Local Continuous Adaptation Principle
The Swarm Intelligence is very useful where human intervention could be delayed due to some technical reasons, but multiple activities or tasks must continue on its own without any serious conflict.
Basically, a swarm has a cluster of intelligent objects capable of deciding their activities or tasks independently, but they are working together to achieve a common goal.
However, the interesting part is that a common goal must be established by the swarm. Among the members, who decides the common goal for the entire swarm? How does each member plan and co-ordinate their activities or tasks in line with a common goal over spatiotemporal domain without any serious conflict with other member's activities or tasks?
Meeting the target and perfect conflict avoidance is key to swarm intelligence. We have observed a group of fish swimming together or birds flying in an organised manner. People moving on the road like member of a swarm in a traffic jam scenario.
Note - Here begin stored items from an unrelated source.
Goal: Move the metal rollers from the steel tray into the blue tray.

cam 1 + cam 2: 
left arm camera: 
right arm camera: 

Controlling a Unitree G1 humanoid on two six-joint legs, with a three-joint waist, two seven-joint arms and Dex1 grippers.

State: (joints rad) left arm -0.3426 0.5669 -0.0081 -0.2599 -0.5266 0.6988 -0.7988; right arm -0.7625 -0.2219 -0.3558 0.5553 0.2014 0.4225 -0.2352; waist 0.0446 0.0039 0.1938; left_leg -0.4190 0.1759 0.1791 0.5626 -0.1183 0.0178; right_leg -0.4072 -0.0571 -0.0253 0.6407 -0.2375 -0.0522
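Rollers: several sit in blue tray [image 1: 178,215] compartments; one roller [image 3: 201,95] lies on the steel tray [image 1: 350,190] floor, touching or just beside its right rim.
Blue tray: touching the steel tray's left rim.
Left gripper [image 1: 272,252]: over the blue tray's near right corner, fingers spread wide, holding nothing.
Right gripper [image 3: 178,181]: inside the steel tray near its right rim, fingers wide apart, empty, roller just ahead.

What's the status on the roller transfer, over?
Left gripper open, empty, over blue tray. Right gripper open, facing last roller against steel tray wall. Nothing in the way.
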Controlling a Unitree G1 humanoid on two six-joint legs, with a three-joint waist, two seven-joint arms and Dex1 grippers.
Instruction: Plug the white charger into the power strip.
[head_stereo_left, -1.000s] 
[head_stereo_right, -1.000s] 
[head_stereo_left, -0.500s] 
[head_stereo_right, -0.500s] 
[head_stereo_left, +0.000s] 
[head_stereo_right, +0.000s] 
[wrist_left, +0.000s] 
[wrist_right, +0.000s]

As the swarms traverse in a spatial domain, all the members of the swarm are continuously gathering information about their current situation, predict their future course of action, and adjust their next action accordingly. Are their any communication languages used between members to assure zero-conflict? May not be true. Else, is every member of the swarm making only relative adjustments? Perhaps, the most cost effective approach would be to adjust their relative moves continuously.
The Local Continuous Adaptation principle covers the following product features
- to define a spatial range of observation
- to gather samples in-range to build context continuously
- to define a sample expiry time limit
- to perform situation analysis continuously
- to perform actions in a non-conflicting manner
The conflict avoidance is only a key requirement in the reactive models. While doing so, the members are able to restrict their own moves to avoid the chaos.
However, a proactive approach needs alignment with the strategic goals too. It requires communication using a broadcast network. Each member of the swarm is free to initiate communication about their next move. All other members are expected to process incoming data feeds continuously and align accordingly.
There could be multiple data feeds (e.g. text, audio, video). Each feed is assigned an independent layer for data processing. The situational analysis combines input from each layer to get overall temporal context.
Such a swarm management approach is very useful in a wide range of applications. For example, fraud detection in financial services, self-driving vehicles, drone flying in a battlefield, rover on other celestial objects, etc.